This is onelearn’s documentation

https://travis-ci.org/onelearn/onelearn.svg?branch=master Documentation Status PyPI - Python Version PyPI - Wheel GitHub stars GitHub issues GitHub license https://coveralls.io/repos/github/onelearn/onelearn/badge.svg?branch=master

onelearn stands for ONE-shot LEARNning. It is a small python package for online learning with Python. It provides :

  • online (or one-shot) learning algorithms: each sample is processed once, only a single pass is performed on the data
  • including multi-class classification and regression algorithms
  • For now, only ensemble methods, namely Random Forests

Usage

onelearn follows the scikit-learn API: you call fit instead of partial_fit each time a new bunch of data is available and use predict_proba or predict whenever you need predictions.

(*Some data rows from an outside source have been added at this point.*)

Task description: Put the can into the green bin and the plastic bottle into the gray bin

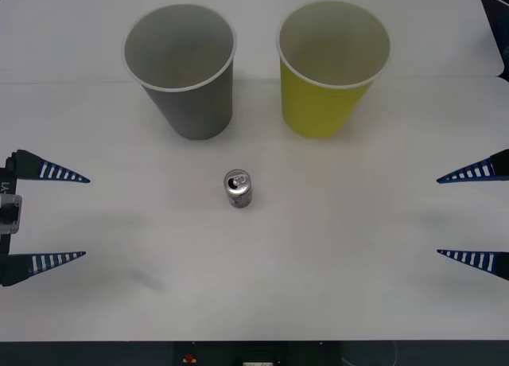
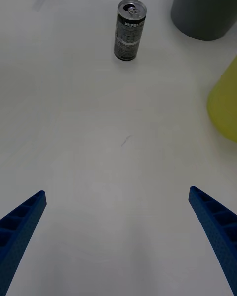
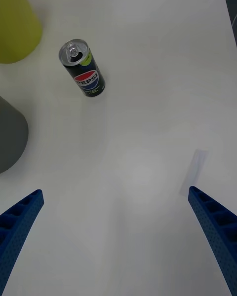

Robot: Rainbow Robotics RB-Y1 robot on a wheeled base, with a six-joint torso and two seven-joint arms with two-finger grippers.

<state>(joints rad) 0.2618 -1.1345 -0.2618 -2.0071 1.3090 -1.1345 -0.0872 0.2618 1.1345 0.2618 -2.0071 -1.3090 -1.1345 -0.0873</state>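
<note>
The can (image 1: 238, 189) stands upright in the middle of the white table, a slim dark Pepsi can (image 3: 82, 68) with a silvery pull-tab top, also seen in the right wrist view (image 2: 130, 29). Behind it stand the gray bin (image 1: 182, 69) on the left and the green bin (image 1: 330, 68) on the right, both upright and open-topped. My left gripper (image 1: 62, 217) is open at the table's left edge, well away from the can. My right gripper (image 1: 469, 216) is open at the right edge, equally far off. The plastic bottle is out of view.
The table's front edge (image 1: 254, 340) runs along the bottom of the front view. A faint grey smudge (image 1: 145, 279) marks the surface front-left. The gray bin (image 2: 205, 7) and the green bin (image 2: 224, 103) stand beside the right gripper's line to the can.
</note>
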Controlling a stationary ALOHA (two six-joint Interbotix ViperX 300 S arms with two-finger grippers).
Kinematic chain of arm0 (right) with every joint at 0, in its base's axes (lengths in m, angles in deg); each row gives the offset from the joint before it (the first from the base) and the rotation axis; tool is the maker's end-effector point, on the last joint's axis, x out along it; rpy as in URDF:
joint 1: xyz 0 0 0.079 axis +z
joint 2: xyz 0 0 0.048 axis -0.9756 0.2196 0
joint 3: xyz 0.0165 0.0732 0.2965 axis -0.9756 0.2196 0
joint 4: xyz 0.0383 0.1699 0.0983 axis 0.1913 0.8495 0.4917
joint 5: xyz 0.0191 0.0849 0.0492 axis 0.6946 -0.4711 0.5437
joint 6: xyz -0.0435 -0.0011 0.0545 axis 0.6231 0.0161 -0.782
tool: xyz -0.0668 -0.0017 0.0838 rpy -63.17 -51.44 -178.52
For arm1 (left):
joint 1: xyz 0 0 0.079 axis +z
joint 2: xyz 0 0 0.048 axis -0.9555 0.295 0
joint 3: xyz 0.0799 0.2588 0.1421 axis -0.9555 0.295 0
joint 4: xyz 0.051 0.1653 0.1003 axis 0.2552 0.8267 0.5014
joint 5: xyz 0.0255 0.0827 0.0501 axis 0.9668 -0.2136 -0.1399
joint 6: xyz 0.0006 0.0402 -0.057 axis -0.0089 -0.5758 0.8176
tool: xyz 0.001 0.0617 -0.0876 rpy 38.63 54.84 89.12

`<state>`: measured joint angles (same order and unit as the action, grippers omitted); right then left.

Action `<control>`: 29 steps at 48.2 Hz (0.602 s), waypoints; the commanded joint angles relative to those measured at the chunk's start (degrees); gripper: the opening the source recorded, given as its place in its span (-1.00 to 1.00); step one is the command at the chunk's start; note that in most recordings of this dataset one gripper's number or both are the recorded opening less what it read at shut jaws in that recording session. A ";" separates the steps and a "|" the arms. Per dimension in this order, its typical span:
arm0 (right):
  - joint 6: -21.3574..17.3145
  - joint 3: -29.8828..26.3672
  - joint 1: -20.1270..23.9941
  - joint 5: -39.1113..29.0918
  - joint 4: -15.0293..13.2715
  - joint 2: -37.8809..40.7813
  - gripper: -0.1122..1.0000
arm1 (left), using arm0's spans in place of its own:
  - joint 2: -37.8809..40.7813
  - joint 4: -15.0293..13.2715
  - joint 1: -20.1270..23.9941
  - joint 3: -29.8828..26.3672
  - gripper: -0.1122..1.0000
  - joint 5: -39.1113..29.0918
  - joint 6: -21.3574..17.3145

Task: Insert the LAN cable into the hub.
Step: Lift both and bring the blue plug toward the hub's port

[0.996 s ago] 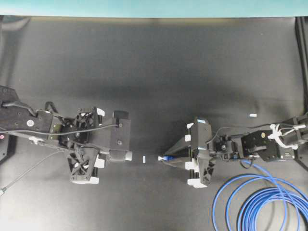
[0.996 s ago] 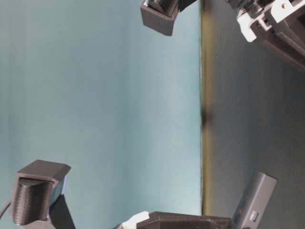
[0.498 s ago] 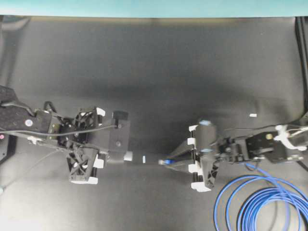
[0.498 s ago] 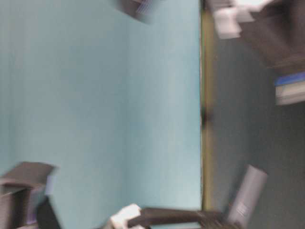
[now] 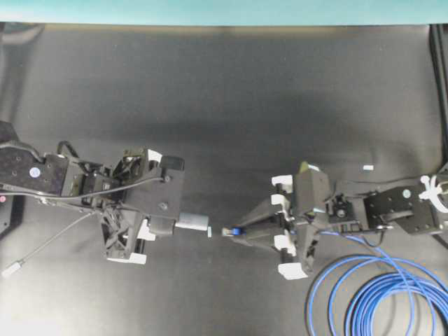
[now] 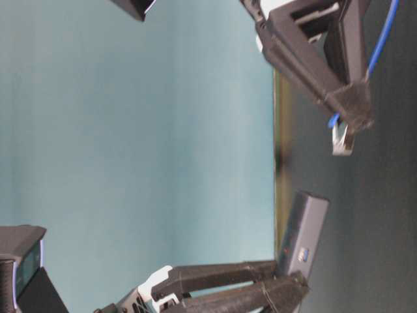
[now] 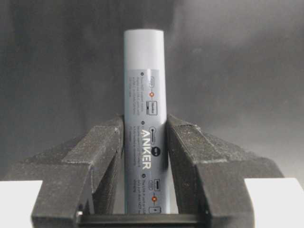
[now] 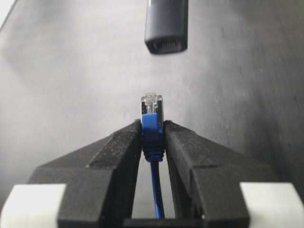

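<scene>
Closer now than a second ago: hub (image 5: 192, 222) clamped in left gripper (image 7: 145, 142), LAN cable (image 8: 152, 127) plug pinched in right gripper (image 8: 153, 137), nearly aligned

The hub (image 7: 145, 123) runs off the bottom edge in the left wrist view, its lower end hidden between the tool's fingers (image 7: 102, 161). The LAN cable (image 5: 364, 297) coil is cut off by the overhead view's bottom and right edges. Print on the hub's label is mostly too small to read.
</scene>
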<state>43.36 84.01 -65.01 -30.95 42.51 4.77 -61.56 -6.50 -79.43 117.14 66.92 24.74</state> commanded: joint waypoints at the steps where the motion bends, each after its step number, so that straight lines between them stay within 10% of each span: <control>1: 0.18 -1.58 -0.97 0.26 -0.09 -0.18 -0.50 | -0.97 0.18 -0.09 -0.35 -0.29 1.67 -0.09; 29: 0.09 -2.99 -1.58 1.93 -0.09 0.35 -0.51 | 0.35 0.18 0.09 -1.49 -0.29 0.88 0.26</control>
<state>43.36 82.17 -66.50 -29.54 42.51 5.21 -61.12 -6.50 -79.43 117.23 67.98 24.92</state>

from onelearn import AMFClassifier

amf = AMFClassifier(n_classes=2)
clf.partial_fit(X_train, y_train)
y_pred = clf.predict_proba(X_test)[:, 1]

Each time you call partial_fit the algorithm updates its decision function using the new data as illustrated in the next figure.

_images/iterations.pdf

Installation

The easiest way to install onelearn is using pip :

pip install onelearn

But you can also use the latest development from github directly with

pip install git+https://github.com/onelearn/onelearn.git

Where to go from here?

To know more about onelearn, check out our example gallery or browse through the module reference using the left navigation bar.

Classification

For now, onelearn provides mainly the AMFClassifier class for multi-class classification. Its usage follows the scikit-learn API, namely a partial_fit, predict_proba and predict methods to respectively fit, predict class probabilities and labels. The AMFClassifier with default parameters is created using

from onelearn import AMFClassifier

amf = AMFClassifier(n_classes=2)

where n_classes must be provided for the construction of the object. Also, a baseline dummy classifier is provided by OnlineDummyClassifier, see below.

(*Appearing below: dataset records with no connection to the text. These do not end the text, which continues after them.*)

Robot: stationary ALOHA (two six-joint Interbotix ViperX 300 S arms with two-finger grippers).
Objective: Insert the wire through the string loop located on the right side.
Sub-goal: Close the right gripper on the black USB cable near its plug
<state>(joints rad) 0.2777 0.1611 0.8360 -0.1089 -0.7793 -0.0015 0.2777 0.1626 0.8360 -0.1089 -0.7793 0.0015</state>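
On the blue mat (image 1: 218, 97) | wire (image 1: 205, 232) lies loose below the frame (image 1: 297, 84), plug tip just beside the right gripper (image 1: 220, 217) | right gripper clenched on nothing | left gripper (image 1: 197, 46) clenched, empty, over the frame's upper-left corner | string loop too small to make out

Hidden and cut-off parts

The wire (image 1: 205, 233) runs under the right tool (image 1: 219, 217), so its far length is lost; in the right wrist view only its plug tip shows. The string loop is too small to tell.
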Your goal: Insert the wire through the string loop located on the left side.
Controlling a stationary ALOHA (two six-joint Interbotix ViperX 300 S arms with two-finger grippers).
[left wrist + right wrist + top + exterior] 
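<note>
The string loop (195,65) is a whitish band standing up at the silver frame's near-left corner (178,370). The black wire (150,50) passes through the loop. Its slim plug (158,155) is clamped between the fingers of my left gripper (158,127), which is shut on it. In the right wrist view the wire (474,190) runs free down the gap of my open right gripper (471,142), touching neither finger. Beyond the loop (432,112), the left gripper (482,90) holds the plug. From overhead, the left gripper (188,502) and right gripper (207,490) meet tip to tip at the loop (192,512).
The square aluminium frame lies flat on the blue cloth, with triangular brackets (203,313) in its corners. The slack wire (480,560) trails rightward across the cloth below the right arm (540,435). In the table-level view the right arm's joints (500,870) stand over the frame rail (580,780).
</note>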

onelearn.AMFClassifier(n_classes[, …]) Aggregated Mondrian Forest classifier for online learning.
onelearn.OnlineDummyClassifier(n_classes[, …]) A dummy online classifier only using past frequencies of the labels.

About AMFClassifier

The AMFClassifier class implements the “Aggregated Mondrian Forest” classifier for online learning (see reference below). This algorithm is truly online, in the sense that a single pass is performed, and that predictions can be produced anytime.

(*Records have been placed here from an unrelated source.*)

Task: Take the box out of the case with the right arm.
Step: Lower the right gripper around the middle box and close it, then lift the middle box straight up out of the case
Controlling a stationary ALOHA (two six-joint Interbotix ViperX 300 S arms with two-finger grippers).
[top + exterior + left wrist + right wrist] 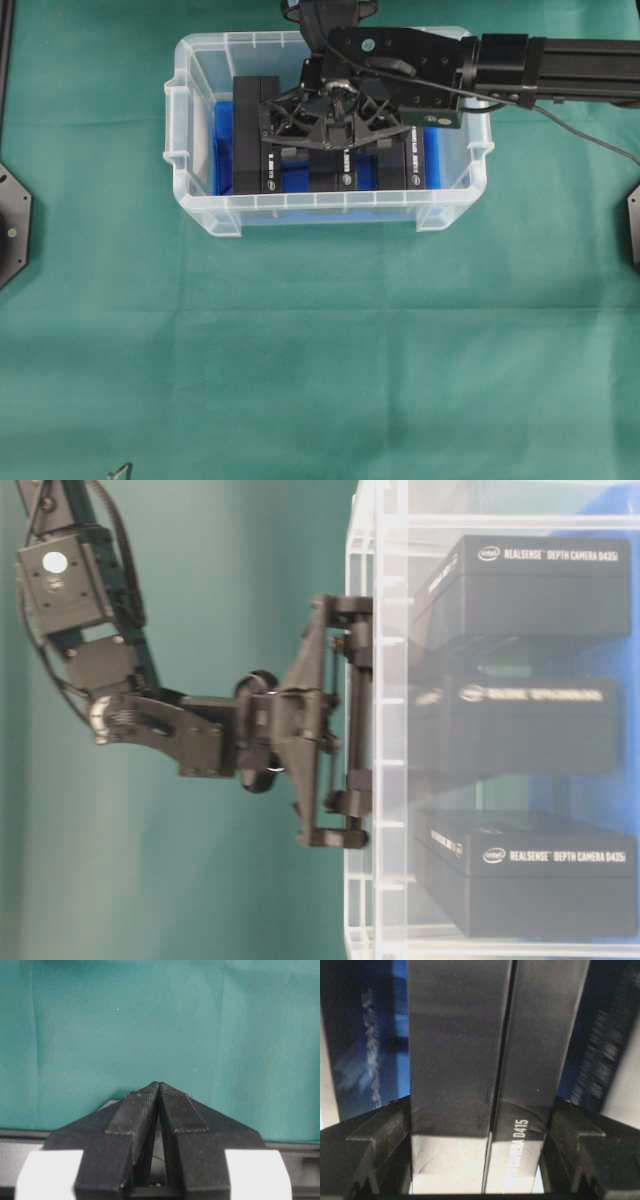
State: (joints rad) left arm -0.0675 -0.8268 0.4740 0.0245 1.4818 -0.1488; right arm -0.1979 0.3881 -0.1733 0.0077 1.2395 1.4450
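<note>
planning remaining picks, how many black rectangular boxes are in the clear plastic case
3 black boxes in the clear plastic case: one at the left end, one in the middle under the right gripper, one at the right end. The gripper may hide more.

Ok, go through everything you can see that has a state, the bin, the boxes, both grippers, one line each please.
Clear bin: upright on the green cloth, no lid, boxes inside.
Black boxes: standing on edge, side by side in the bin.
Right gripper: lowered into the bin, fingers on either side of the middle boxes; not lifted.
Left gripper: shut, empty, above bare cloth.
</note>
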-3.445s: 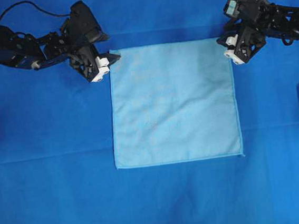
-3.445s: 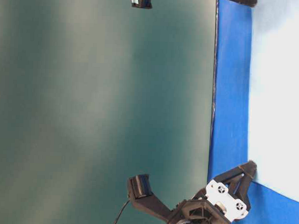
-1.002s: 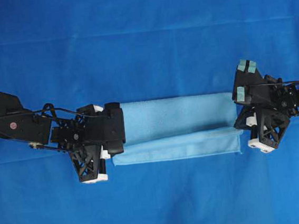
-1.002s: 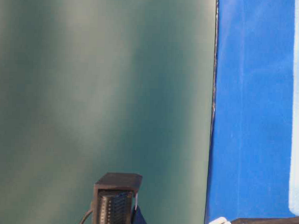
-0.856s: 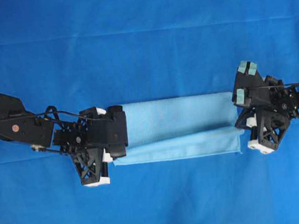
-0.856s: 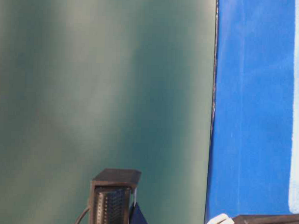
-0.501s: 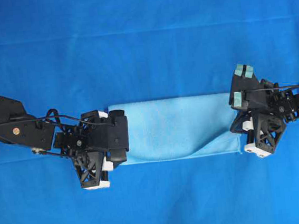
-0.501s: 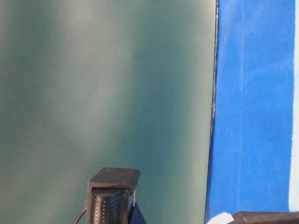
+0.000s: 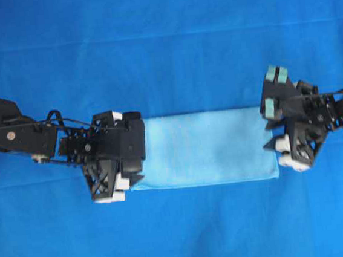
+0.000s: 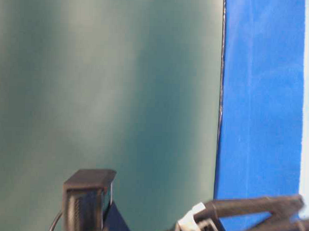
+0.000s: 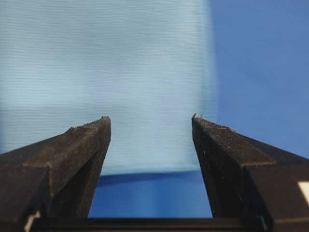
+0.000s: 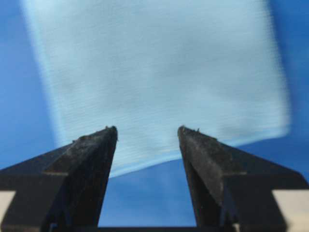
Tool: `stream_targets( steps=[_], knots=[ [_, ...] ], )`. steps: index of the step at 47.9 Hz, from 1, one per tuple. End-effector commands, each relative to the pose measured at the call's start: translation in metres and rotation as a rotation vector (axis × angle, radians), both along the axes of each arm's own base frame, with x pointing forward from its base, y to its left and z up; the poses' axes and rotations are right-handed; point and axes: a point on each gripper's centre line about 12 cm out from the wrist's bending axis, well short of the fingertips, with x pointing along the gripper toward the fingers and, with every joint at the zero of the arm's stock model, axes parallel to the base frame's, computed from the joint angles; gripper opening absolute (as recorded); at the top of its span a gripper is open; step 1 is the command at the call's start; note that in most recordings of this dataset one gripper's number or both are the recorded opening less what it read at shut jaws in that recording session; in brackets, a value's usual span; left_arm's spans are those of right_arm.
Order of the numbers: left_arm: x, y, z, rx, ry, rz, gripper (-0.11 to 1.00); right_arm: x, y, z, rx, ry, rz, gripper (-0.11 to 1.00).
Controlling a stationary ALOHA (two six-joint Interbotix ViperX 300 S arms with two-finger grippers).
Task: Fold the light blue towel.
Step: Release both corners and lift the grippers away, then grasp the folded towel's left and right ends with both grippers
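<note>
Since a second ago both my grips have let go. Overhead, the light blue towel (image 9: 207, 147) lies folded, long axis nine to three, between my left gripper (image 9: 125, 180) and right gripper (image 9: 278, 148). Wrist views: both jaws wide, soft fine-ribbed cloth at twelve.

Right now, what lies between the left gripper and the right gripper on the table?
In the overhead view, only the folded light blue towel spans the stretch between the left gripper and the right gripper, lying flat on the royal blue tablecloth.
</note>
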Motion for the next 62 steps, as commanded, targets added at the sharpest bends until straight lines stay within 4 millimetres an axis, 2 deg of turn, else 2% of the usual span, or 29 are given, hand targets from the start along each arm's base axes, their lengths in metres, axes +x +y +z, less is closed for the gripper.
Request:
stream_targets(
  steps=[1, 9, 20, 24, 35, 51, 54, 57, 62],
  knots=[
    [0.007, 0.016, 0.015, 0.012, -0.051, 0.028, 0.65, 0.002, -0.019, 0.008, -0.036, -0.012, -0.041, 0.58],
    [0.007, 0.046, 0.013, 0.042, -0.048, 0.079, 0.65, 0.002, -0.042, 0.007, -0.09, -0.007, -0.079, 0.58],
    [-0.001, 0.071, -0.009, 0.049, -0.011, 0.141, 0.65, 0.005, -0.048, -0.006, -0.101, 0.005, -0.074, 0.58],
    [-0.006, 0.073, -0.02, 0.05, 0.005, 0.149, 0.65, 0.007, -0.049, -0.017, -0.096, 0.028, -0.075, 0.58],
    [-0.012, 0.074, -0.035, 0.05, 0.037, 0.151, 0.64, 0.01, -0.056, -0.043, -0.083, 0.087, -0.093, 0.58],
    [-0.01, 0.075, -0.038, 0.051, 0.051, 0.151, 0.64, 0.01, -0.056, -0.045, -0.085, 0.094, -0.087, 0.57],
    [-0.011, 0.074, -0.039, 0.052, 0.071, 0.146, 0.62, 0.011, -0.057, -0.044, -0.087, 0.091, -0.085, 0.53],
    [-0.012, 0.072, -0.042, 0.053, 0.104, 0.14, 0.55, 0.011, -0.057, -0.044, -0.087, 0.089, -0.084, 0.42],
    [-0.012, 0.07, -0.043, 0.062, 0.136, 0.122, 0.29, 0.012, -0.057, -0.044, -0.088, 0.088, -0.083, 0.12]
  ],
)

For multi-class classification with \(C\) classes, we observe, before time \(t\), pairs of features and labels \((x_1, y_1), \ldots, (x_{t-1}, y_{t-1})\) where \(y_s \in \{ 1, \ldots, C \}\) for each \(s = 1, \ldots, t-1\).

Each node in a tree predicts according to the distribution of the labels it contains. This distribution is regularized using a Dirichlet (a.k.a “Jeffreys”) prior with parameter \(\alpha > 0\) which corresponds to the dirichlet parameter in AMFClassifier. Each node \(\mathbf v\) of a tree predicts, before time \(t\), the probability of class \(c\) as

\[\widehat y_{\mathbf v, t} (c) = \frac{n_{{\mathbf v}, t} (c) + \alpha}{t + C \alpha}\]

for any \(c = 1, \ldots, C\), where \(n_{{\mathbf v}, t}(c)\) is the number of samples of class \(c\) in node \(\mathbf v\) before time \(t\). This formula is therefore simply a regularized version of the class frequencies.

Each node \(\mathbf v\) in the tree corresponds to a cell denoted \(\mathrm{cell}({\mathbf v})\), which corresponds to a hyper-rectangular subset of the features space. The predictions of a node, before time \(t\), are evaluated by computing its cumulative loss as

\[L_{\mathbf v, t} = \sum_{1 \leq s \leq t \,:\, x_s \in \mathrm{cell}(\mathbf v)} \ell (\widehat y_{\mathbf v, s}, y_s),\]

which is the sum of the prediction losses of all the samples whose features belong to \(\mathrm{cell}({\mathbf v})\). By default, we consider, for multi-class classification, the logarithmic loss \(\ell (\widehat y, y) = - \log (\widehat y(y))\) for \(y \in \{ 1, \ldots, C \}\). The loss can be changed using the loss parameter from AMFClassifier (however only loss="log" is supported for now).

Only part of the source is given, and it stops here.